You've Got [Secure] Mail: A Guide to HIPAA Compliant Email

Physicians are not prohibited by regulations from using email to communicate with patients, but a HIPAA compliant email is required to ensure privacy.

In our digital healthcare world, HIPAA compliant email is a must for protecting patient privacy and adhering to the law. Accomplishing this goal can be a minefield of IT and budgetary constraints. What should doctors take into consideration when composing a HIPAA compliant email?

Does HIPAA Allow Electronic Communications by Email?

HIPAA regulations require protected health information (PHI) to be guarded during transmission and at rest. The U.S. Department of Health and Human Services (HHS) specifically states that email communications between a physician and patient for the purposes of treatment are allowed. The rules require that healthcare providers "apply reasonable safeguards when doing so." As long as messages do not contain protected health information, the government does not require that email communications be encrypted. When personal health information is involved, however, communications should adhere to security requirements.

The regulations also allow physicians to consult with other providers or third-party payers by email, as long as reasonable safeguards are applied to the communications.

Encryption Explainer

Encryption scrambles data so that it cannot be intercepted and read without a code. When someone sends an encrypted email, only the recipient named in the "to" line can open it. In this same vein, secure networks encrypt all transmitted data while unsecured networks don't.

Devices may also be encrypted, so the information on them is only unlocked with an appropriate code and cannot otherwise be accessed. Devices that access secure information should always be encrypted since they are a front door to those networks. For example, a physician's smartphone can be used to access a cloud-based image repository; if an unencrypted phone is lost, that image library of patient records is open to whomever is holding the phone.

Internal Email Messages Versus External Messages

If a practice's email system is self-contained (the server is on the network) and lies behind a secure firewall, the messages are automatically compliant; they do not leave the entity. When messages pass outside this firewall, however, they need to be protected.

Some email programs offer easy encryption with just the push of a button or by typing the word "private" in the subject line. Practices must put systems in place to ensure that these methods are used when communicating PHI outside of the practice.

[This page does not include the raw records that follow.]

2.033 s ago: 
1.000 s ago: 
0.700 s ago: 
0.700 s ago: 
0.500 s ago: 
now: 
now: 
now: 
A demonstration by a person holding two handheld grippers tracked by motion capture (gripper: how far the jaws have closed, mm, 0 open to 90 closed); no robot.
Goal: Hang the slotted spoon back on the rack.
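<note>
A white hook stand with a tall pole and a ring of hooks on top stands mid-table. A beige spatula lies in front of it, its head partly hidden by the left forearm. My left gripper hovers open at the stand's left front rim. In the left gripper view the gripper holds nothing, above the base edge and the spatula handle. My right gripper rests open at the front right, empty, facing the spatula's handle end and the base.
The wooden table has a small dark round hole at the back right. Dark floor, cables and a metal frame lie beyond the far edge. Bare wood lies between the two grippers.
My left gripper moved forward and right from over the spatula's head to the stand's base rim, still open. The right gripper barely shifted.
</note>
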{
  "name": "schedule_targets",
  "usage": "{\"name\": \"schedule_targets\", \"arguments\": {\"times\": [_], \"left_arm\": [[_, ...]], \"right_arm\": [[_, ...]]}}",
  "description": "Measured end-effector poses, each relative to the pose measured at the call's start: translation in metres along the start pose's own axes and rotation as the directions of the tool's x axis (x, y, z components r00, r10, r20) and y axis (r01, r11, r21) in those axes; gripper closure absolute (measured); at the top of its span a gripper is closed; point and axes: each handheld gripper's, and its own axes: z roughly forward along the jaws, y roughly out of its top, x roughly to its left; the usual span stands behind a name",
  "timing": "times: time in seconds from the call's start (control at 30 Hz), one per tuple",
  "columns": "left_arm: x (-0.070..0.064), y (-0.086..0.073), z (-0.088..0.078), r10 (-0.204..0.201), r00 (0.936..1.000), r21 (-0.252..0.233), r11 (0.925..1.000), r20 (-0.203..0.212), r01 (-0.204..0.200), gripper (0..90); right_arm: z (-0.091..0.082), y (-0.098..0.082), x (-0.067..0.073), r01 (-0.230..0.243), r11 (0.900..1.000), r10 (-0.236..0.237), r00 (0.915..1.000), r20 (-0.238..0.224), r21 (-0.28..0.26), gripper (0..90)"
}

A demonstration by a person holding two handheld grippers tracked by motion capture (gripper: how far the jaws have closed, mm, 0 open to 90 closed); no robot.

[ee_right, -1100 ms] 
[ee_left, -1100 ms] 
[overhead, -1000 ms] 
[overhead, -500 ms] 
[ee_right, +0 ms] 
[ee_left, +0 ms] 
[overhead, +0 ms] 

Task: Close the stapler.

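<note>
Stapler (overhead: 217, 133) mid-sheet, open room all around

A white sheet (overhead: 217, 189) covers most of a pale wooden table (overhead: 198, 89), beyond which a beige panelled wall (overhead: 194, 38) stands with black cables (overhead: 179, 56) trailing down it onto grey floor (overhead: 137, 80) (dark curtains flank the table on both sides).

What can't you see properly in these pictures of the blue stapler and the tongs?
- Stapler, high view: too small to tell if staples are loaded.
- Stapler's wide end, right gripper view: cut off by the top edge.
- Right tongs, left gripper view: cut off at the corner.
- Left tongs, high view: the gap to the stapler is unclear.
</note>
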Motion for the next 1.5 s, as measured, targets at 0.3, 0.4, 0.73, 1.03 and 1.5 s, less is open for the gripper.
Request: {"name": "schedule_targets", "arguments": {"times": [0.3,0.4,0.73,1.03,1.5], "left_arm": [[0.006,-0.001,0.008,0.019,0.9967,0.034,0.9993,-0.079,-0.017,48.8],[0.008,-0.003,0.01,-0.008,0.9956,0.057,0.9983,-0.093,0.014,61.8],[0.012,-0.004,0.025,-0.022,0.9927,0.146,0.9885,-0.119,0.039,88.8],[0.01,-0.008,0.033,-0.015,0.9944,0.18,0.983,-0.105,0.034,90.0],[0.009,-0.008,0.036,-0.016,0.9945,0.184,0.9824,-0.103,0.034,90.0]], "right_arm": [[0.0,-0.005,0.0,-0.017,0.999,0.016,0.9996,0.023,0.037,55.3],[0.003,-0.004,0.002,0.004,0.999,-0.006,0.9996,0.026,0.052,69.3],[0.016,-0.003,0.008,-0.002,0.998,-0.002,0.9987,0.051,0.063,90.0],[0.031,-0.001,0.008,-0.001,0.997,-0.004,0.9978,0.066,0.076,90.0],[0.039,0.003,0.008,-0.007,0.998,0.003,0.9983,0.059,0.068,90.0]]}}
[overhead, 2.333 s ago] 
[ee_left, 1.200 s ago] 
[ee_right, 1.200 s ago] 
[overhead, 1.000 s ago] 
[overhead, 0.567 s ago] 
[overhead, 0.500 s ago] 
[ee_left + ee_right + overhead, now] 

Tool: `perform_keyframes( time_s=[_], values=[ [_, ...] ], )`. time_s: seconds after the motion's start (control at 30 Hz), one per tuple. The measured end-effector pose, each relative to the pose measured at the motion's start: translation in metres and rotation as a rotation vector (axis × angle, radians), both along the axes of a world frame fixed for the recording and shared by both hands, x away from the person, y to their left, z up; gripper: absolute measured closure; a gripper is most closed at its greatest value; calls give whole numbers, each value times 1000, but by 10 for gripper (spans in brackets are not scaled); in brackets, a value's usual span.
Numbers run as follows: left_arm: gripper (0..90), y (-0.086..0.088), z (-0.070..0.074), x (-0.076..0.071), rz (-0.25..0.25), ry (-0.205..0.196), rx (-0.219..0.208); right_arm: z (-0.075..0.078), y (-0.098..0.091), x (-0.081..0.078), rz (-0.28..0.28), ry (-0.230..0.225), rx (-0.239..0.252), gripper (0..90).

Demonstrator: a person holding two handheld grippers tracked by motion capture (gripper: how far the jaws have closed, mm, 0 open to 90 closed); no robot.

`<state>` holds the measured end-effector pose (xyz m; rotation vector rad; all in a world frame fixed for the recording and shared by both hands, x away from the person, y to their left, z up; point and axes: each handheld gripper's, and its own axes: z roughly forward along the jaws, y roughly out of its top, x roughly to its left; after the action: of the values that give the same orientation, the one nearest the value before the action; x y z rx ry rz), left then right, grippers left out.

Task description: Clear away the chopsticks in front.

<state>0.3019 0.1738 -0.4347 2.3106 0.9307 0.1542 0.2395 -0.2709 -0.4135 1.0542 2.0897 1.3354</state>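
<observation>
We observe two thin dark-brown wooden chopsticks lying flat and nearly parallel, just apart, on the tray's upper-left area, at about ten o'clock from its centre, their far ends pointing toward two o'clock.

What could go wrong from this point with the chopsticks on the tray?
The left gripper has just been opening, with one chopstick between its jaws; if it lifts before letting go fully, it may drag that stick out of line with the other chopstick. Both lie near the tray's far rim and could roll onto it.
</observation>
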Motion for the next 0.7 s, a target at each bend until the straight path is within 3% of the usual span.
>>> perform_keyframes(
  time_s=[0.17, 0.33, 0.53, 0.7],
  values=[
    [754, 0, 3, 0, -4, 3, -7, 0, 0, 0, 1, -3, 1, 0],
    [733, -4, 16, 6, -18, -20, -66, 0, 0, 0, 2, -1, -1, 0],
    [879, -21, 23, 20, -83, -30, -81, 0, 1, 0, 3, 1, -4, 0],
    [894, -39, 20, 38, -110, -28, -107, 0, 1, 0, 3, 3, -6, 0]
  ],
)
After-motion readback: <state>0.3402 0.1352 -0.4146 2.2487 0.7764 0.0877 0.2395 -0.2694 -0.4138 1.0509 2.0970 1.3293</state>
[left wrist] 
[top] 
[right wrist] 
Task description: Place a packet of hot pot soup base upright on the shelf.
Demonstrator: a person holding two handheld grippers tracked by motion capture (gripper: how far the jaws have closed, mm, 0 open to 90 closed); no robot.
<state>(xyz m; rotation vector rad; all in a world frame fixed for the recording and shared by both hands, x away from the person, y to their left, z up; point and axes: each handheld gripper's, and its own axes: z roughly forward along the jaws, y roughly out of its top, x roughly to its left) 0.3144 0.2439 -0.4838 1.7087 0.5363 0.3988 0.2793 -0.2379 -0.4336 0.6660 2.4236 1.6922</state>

Encryption Cannot Avoid Human Error

The best encryption program in the world cannot overcome simple human error. An email addressed to the wrong person, even if encrypted, is a HIPAA violation since the recipient is receiving someone else's protected information. Oxford Academic (OA) suggests using only the minimal personal health information necessary to communicate the message effectively and to avoid using PHI in the subject line. OA also provides an "Email Template for Transmission of PHI" that can be useful in deciding when to use email and what content is acceptable. Physicians should avoid sending highly sensitive information (such as HIV test results or information about drug abuse), and never use email unless the patient has agreed to this method of communication. Most importantly, the sender should always double-check the accuracy of the recipient's email address.

For various reasons, a patient may request that a particular communication, test result or copy of records be transmitted by unencrypted means. The law allows the provider to comply with this request, but only after warning the patient that the communication could be intercepted and read by an unknown third party. If the patient accepts this risk, the provider is compelled to comply with the request.

Finally, practices must ask patients which method of communication they prefer, since not all people will desire email communications. If HIPAA compliant emails are acceptable, they should be encrypted, and sent from encrypted devices.

Federal privacy regulations protect patients from a variety of dangers, such as the embarrassment of their health conditions being known, unscrupulous insurance practices and identity theft. HIPAA compliant emails are a small piece of any medical practice's overall security picture, but they represent a real threat to both the patient and the practice. Violations in healthcare security put patients at risk and chip away at the overall trust of the medical system. Practices should review their privacy safeguards, like writing HIPAA compliant emails, on a regular basis to ensure continuing security for their most important asset: their patients.